Confidence Calibration Framework
When This Activates
This skill activates when:
- •Expressing uncertainty about a suggestion
- •Working in a domain with past errors
- •User asks "how confident are you?"
- •Making predictions or recommendations
Domain Tracking
The system tracks prediction accuracy across domains:
| Domain Category | Examples |
|---|---|
| Infrastructure | docker, kubernetes, nginx, ci/cd |
| Frontend | react, react-native, nextjs, expo |
| Languages | typescript, javascript, python |
| Backend | firebase, firestore, authentication |
| Operations | testing, git, database, api |
| Optimization | performance, security, caching |
Calibration Data Structure
json
{
"domain_stats": {
"docker": {
"correct": 12,
"incorrect": 3,
"partial": 2,
"accuracy": 0.71
}
},
"overall": {
"correct": 145,
"incorrect": 23,
"partial": 18
}
}
How to Express Calibrated Confidence
High Confidence (>85% domain accuracy)
code
"This approach should work well - it follows established patterns."
Medium Confidence (60-85% accuracy)
code
"This is my best assessment, though you may want to verify [specific aspect]."
Low Confidence (<60% accuracy, or past errors in domain)
code
"I've had some misses in [domain] before. Let me double-check this..." "I'm less certain here - consider testing thoroughly before proceeding."
Unknown Domain
code
"I don't have much track record in [area]. Proceed with appropriate caution."
Self-Awareness Triggers
When working in a domain with past errors:
- •Check track record before making recommendations
- •Acknowledge past mistakes if relevant: "I've gotten Docker networking wrong before..."
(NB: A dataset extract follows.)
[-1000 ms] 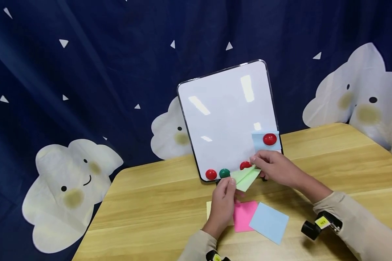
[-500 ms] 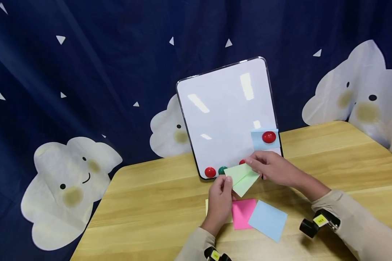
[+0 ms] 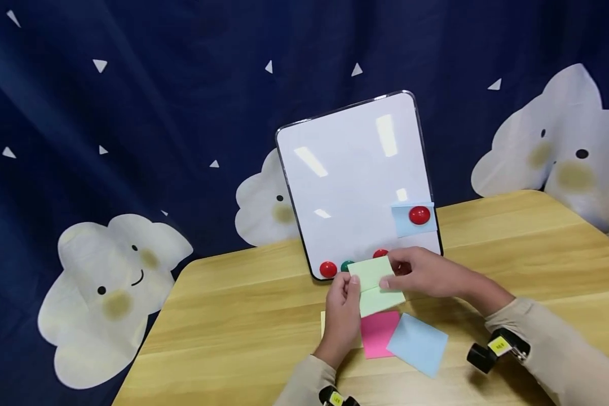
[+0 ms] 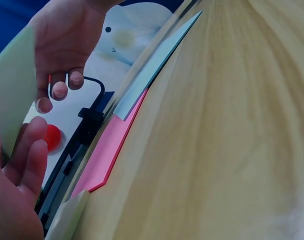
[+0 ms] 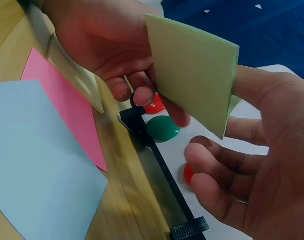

- •Suggest verification for uncertain areas
- •Ask clarifying questions rather than guessing
Recording Outcomes
When the user indicates an outcome:
Success signals:
- •"That worked!"
- •"Perfect"
- •"Thanks, it's fixed"
Failure signals:
- •"That didn't work"
- •"Still broken"
- •"Wrong"
Partial signals:
- •"Almost"
- •"Partly fixed"
- •"One issue remaining"
Domain Detection Keywords
python
DOMAIN_KEYWORDS = {
"docker": ["docker", "container", "dockerfile", "compose"],
"react": ["react", "component", "jsx", "hooks", "useState"],
"react-native": ["react native", "expo", "metro"],
"nextjs": ["next.js", "nextjs", "getServerSideProps"],
"typescript": ["typescript", "type", "interface"],
"firebase": ["firebase", "firestore"],
"authentication": ["auth", "login", "token", "jwt"],
"testing": ["test", "jest", "mock", "coverage"],
"git": ["git", "commit", "branch", "merge"],
"performance": ["slow", "optimize", "cache", "memory"]
}
Integration with Learning System
Confidence data feeds into:
- •
<semantic-memory>context injection - •ReasoningBank for pattern matching
- •Preference learner for style calibration
Example Workflow
code
User: "Set up Docker networking between containers" 1. Detect domain: docker 2. Check calibration: docker accuracy = 71% 3. Check past corrections: "Docker can't use Metal GPU on Mac" 4. Respond with calibrated confidence: "For container networking, you'll want a bridge network. Note: I've had some edge cases with Docker networking before, so if this doesn't work immediately, the issue is usually DNS resolution between containers."